Your task: Please output exactly the part of the records below that opens with the line containing "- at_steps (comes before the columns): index" and closes with the line containing "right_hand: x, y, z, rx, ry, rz", both lines included, and nothing else.

Exercise materials:

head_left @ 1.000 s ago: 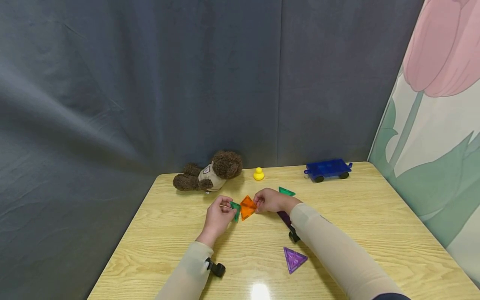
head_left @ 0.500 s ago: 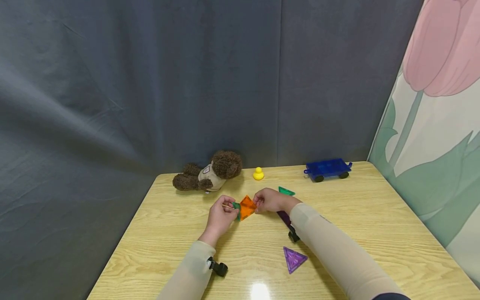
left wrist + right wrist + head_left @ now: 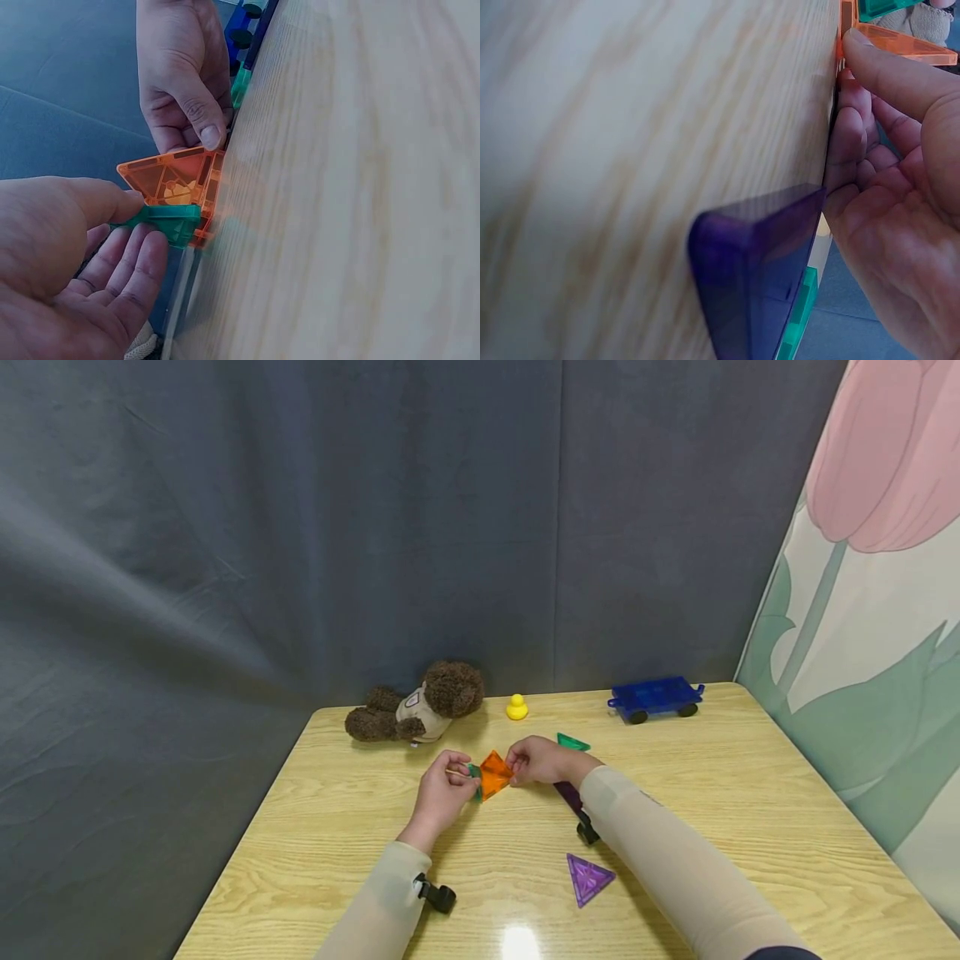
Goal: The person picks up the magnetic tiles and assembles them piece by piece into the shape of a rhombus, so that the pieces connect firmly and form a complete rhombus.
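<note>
My left hand [image 3: 441, 795] pinches a green triangular magnetic tile [image 3: 171, 223] between thumb and fingers, right at the left edge of the orange magnetic tiles [image 3: 495, 775]. In the left wrist view one orange triangle stands raised from the table, with more orange along its base; the green tile overlaps it there. At the right corner of the orange tiles, my right hand [image 3: 542, 760] grips with thumb and fingertips. The right wrist view shows that thumb pressed on an orange edge [image 3: 911, 46]. Part of the green tile is hidden behind the left fingers.
A dark purple tile [image 3: 754, 277] lies under my right forearm, with another green tile [image 3: 573, 742] beyond it. Nearer me is a purple triangle [image 3: 588, 880]. Along the back edge are a brown teddy bear [image 3: 427, 710], a yellow duck [image 3: 517, 708] and a blue wheeled base [image 3: 656, 697].
My left hand has moved slightly right, bringing the green tile up against the orange tiles, and the green tile now shows narrower. My right hand has stayed in place.
</note>
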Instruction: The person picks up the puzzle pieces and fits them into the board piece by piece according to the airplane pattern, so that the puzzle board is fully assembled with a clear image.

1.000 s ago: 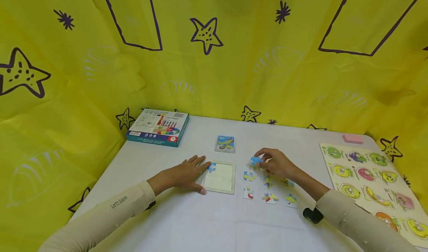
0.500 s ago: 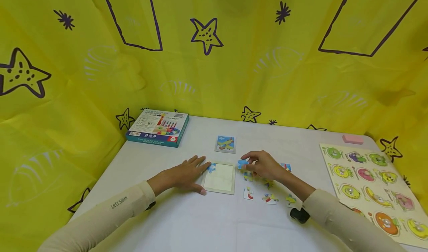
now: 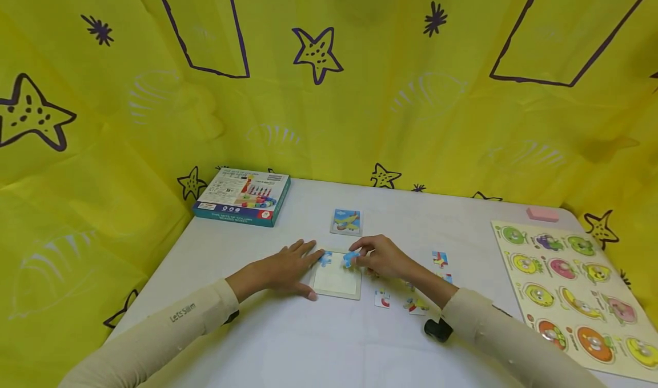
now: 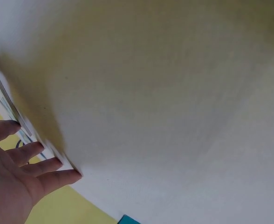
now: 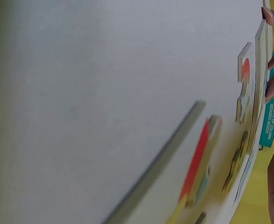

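Note:
A blue jigsaw piece [image 3: 350,259] is pinched between the thumb and fingers of my right hand [image 3: 384,256], over the upper right corner of the puzzle frame [image 3: 334,294]. Another blue puzzle piece [image 3: 326,258] lies in the frame's upper left corner. My left hand [image 3: 292,267] rests with spread fingers at the frame's left edge, its index fingertip by that corner piece. Loose pieces lie right of the frame, among them a red-and-white one [image 3: 382,298]; my right hand and forearm partly hide several. In the left wrist view the left hand's fingers [image 4: 58,179] are extended.
Behind the frame lies a small airplane picture card [image 3: 346,222]. A boxed set [image 3: 241,196] stands at the back left. On the right are a fruit puzzle board [image 3: 570,285] and a pink block [image 3: 542,214]. A yellow curtain [image 3: 329,125] hangs behind the table.
My right hand has moved left with the blue jigsaw piece, from above the loose pieces to over the frame's upper right corner. My left hand has stayed in place.

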### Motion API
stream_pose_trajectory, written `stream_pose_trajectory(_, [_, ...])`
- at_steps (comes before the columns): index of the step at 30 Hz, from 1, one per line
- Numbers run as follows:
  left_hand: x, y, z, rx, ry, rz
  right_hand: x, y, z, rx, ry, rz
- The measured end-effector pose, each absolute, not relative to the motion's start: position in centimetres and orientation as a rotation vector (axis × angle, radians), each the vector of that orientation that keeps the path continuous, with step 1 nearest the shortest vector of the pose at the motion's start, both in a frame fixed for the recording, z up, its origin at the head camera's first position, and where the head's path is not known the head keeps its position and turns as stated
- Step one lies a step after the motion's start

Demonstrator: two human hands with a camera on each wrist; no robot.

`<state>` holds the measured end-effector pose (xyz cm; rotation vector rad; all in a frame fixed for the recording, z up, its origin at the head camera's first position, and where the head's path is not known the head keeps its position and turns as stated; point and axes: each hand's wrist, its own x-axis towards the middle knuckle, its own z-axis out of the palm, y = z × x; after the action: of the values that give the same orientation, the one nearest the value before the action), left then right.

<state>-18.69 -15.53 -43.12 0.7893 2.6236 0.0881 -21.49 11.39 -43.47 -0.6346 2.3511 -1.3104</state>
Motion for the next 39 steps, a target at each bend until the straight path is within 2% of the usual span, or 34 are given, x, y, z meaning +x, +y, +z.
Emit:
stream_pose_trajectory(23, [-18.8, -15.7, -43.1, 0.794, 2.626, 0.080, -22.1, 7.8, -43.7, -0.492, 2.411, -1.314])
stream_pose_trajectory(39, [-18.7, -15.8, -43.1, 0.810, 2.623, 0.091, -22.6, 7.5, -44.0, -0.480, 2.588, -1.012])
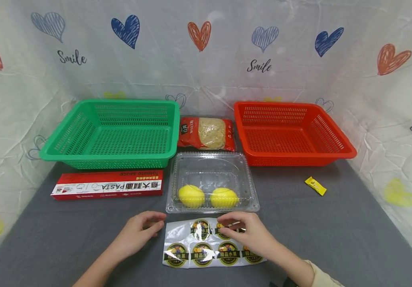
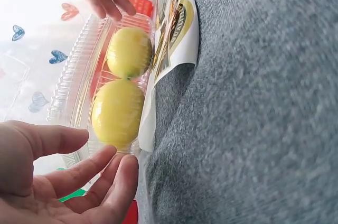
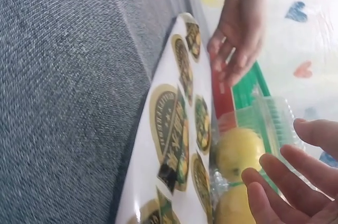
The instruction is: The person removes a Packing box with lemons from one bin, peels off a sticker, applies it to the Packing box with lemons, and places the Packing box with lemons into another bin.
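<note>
A clear plastic clamshell box (image 1: pixel 213 169) stands mid-table with two lemons (image 1: pixel 191 196) under its clear plastic, along the near side. Directly in front of it lies a white sheet of round fruit stickers (image 1: pixel 203 254), with a bare patch at its upper left. My left hand (image 1: pixel 137 233) hovers by the sheet's left edge, fingers loosely bent, nothing in them; the left wrist view shows its thumb and fingers apart near one lemon (image 2: pixel 119 113). Over the sheet's upper right is my right hand (image 1: pixel 247 231), fingers relaxed and spread in the right wrist view, holding nothing visible.
A green basket (image 1: pixel 110 164) stands back left and a red basket (image 1: pixel 284 160) back right. Between them lies a red food packet (image 1: pixel 207 133). A red pasta box (image 1: pixel 107 185) sits left of the clamshell, a small yellow packet (image 1: pixel 315 185) to the right.
</note>
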The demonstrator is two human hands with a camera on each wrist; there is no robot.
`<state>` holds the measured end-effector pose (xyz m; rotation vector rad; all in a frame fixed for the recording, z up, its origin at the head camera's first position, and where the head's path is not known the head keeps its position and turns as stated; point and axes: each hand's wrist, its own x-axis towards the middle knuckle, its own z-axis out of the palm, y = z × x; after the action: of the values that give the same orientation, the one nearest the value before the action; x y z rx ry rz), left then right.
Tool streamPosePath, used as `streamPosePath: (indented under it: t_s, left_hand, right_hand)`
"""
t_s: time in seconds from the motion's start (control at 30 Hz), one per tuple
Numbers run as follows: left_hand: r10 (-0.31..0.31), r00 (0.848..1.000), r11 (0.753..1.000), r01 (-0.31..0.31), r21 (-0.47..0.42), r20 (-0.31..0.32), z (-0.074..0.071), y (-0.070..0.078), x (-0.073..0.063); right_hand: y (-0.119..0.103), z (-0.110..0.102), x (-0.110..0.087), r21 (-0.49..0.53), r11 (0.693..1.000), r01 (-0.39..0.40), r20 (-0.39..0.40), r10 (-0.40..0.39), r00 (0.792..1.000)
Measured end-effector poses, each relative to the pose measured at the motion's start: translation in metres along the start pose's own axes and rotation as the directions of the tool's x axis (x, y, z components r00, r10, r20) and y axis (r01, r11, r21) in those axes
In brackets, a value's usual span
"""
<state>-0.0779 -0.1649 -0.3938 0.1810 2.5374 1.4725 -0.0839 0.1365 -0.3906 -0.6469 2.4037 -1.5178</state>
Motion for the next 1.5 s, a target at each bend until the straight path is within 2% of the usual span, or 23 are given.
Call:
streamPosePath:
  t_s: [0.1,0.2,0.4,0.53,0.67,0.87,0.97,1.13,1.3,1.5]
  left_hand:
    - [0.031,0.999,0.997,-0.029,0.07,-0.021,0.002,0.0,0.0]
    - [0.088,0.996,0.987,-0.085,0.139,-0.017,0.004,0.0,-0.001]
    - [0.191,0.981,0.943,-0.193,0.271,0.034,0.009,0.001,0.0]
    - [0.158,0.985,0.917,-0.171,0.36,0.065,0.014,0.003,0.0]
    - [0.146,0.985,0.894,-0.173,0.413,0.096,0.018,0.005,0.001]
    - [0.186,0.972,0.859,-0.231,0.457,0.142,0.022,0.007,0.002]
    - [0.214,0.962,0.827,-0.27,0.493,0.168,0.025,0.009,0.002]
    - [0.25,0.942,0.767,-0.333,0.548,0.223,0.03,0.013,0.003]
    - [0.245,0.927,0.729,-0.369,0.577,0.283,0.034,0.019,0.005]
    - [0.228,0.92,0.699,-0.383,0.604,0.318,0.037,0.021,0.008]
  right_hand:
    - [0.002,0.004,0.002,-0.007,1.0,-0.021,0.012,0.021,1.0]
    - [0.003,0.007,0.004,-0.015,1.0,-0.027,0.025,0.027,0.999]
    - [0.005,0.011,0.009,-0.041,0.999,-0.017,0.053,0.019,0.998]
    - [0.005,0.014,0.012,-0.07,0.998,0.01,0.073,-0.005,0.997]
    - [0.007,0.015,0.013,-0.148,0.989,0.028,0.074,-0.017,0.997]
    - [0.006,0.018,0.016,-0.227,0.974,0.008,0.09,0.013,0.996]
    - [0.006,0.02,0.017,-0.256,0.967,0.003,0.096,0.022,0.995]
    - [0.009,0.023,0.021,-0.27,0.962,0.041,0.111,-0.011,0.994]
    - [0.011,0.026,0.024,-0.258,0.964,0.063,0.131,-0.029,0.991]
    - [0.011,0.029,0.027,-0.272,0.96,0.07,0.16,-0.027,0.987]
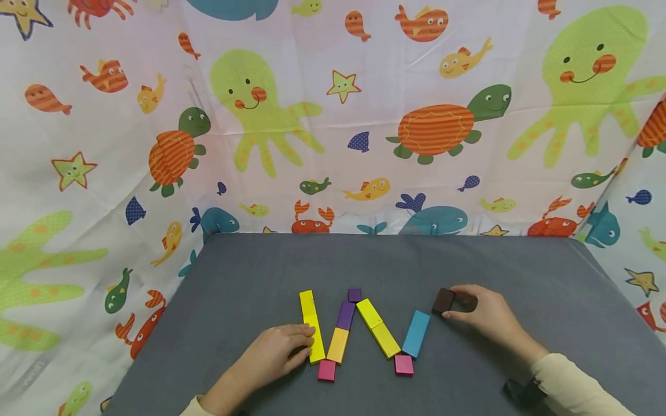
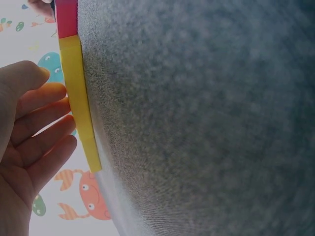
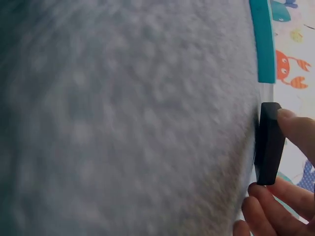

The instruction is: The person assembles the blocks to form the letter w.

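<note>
My right hand (image 1: 491, 315) pinches a dark brown block (image 1: 444, 301) between thumb and fingers, right of a blue block (image 1: 416, 334). In the right wrist view, the dark block (image 3: 268, 145) stands edge-on, with the thumb at one end and fingertips at the other. My left hand (image 1: 278, 351) rests beside the left yellow blocks (image 1: 312, 329), its fingertips at their side. The left wrist view shows that hand's fingers (image 2: 47, 125) loosely extended against or very near the yellow strip (image 2: 78, 98); contact is hard to tell.
Flat blocks form a zigzag on the grey cloth (image 1: 250, 271): pink (image 1: 326, 370), orange-yellow (image 1: 338, 345), purple (image 1: 346, 315), small purple (image 1: 354, 295), yellow (image 1: 377, 328) and another pink (image 1: 403, 365). A curtain (image 1: 333, 156) printed with sea animals hangs behind.
</note>
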The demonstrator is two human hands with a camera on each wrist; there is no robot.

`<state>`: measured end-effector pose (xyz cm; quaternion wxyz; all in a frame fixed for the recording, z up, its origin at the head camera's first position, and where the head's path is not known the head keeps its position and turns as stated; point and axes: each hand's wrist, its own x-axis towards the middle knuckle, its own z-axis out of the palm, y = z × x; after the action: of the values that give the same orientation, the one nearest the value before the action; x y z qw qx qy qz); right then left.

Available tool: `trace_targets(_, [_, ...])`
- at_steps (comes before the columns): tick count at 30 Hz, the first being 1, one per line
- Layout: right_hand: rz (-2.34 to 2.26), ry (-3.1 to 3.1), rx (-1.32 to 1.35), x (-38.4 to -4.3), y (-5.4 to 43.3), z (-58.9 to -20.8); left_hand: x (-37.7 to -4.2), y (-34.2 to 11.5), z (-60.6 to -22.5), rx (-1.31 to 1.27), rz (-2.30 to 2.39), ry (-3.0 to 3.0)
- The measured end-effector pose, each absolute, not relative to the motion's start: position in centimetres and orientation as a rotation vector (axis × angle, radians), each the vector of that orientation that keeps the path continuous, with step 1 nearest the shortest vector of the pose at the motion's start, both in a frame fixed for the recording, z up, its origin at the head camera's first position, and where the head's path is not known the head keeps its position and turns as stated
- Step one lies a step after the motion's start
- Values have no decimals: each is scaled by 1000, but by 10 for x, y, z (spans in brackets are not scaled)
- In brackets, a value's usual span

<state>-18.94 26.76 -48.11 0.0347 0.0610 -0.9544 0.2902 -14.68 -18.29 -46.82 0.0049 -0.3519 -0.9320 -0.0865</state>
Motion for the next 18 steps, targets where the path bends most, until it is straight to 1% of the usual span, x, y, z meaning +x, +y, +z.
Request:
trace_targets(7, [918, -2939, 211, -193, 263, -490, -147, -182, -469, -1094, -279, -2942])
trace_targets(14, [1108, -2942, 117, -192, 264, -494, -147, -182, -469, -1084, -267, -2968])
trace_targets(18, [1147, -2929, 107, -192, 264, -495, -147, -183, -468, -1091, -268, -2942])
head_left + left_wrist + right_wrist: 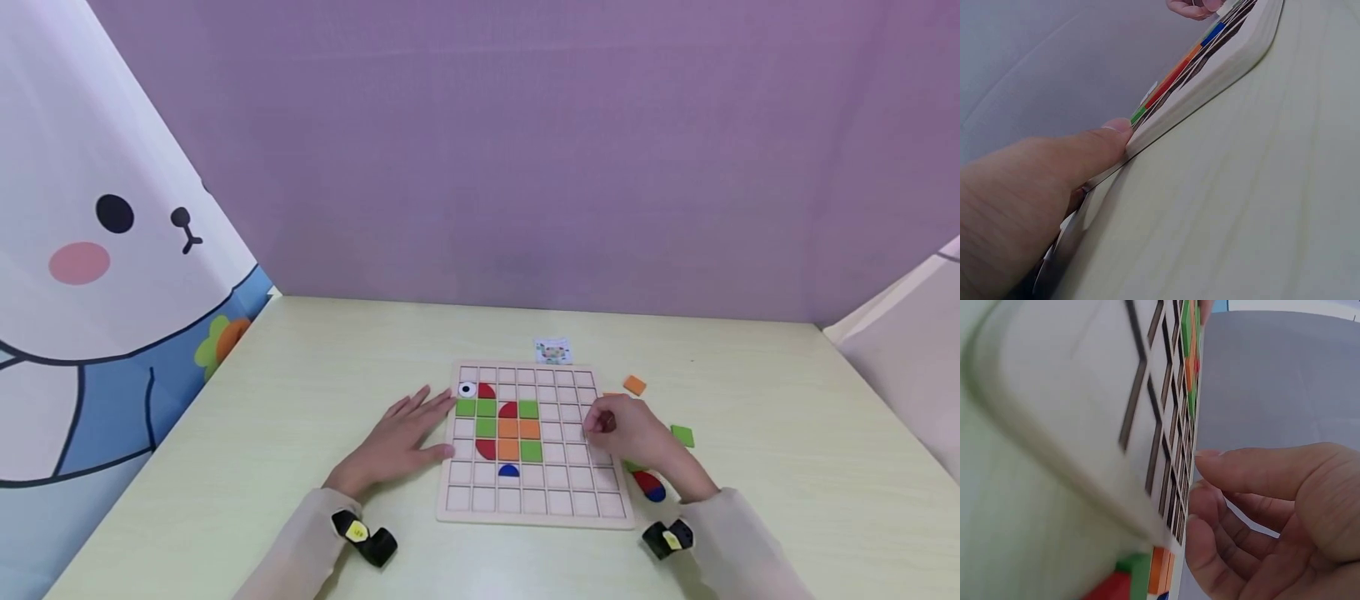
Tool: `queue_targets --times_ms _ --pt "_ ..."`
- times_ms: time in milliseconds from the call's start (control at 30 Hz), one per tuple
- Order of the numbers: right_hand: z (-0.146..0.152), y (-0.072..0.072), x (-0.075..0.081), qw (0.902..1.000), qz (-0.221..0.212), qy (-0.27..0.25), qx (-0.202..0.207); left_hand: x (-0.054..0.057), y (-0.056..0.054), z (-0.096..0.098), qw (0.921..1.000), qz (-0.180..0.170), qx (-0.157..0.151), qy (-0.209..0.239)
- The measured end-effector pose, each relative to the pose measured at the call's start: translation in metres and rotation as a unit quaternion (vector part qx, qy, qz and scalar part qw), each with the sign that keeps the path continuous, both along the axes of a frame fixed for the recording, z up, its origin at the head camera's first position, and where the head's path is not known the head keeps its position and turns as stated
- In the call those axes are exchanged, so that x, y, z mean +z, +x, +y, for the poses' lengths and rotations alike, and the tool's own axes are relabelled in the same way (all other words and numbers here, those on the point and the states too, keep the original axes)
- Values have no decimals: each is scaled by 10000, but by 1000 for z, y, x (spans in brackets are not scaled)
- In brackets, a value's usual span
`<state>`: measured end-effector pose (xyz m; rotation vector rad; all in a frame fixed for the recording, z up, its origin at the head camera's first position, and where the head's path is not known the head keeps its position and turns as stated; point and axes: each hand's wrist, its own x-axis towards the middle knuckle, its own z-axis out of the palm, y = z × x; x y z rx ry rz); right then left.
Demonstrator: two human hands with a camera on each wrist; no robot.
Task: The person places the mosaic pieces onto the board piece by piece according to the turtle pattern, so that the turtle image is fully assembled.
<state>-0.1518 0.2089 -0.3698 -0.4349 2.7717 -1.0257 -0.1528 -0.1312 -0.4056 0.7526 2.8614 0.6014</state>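
Observation:
A square wooden grid board (536, 520) lies on the table with several coloured pieces set in its left half. Among them are green squares, orange squares (507, 448), red quarter-round pieces (486, 450), an eye tile (467, 389) and a blue half-round piece (508, 471). With fingers extended, my left hand (405, 437) touches the board's left edge; the thumb rests at the edge in the left wrist view. My right hand (630, 429) hovers at the board's right edge, fingers loosely curled. In the right wrist view its thumb and fingertips stand apart, with no piece visible between them.
Loose pieces lie right of the board: an orange square (634, 384), a green square (682, 436) and a red-and-blue group (649, 485), partly hidden near the right hand. A small printed card (552, 351) sits behind the board. A purple cloth (525, 167) rises behind the table.

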Motion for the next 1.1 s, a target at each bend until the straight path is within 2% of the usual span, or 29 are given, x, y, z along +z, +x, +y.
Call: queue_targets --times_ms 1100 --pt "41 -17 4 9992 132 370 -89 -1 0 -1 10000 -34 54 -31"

Task output:
- at_steps (comes before the columns): index of the step at 30 Hz, from 1, one per line
- Numbers run as follows:
  left_hand: x, y, z, rx, ry, rz
  right_hand: x, y, z, rx, ry, rz

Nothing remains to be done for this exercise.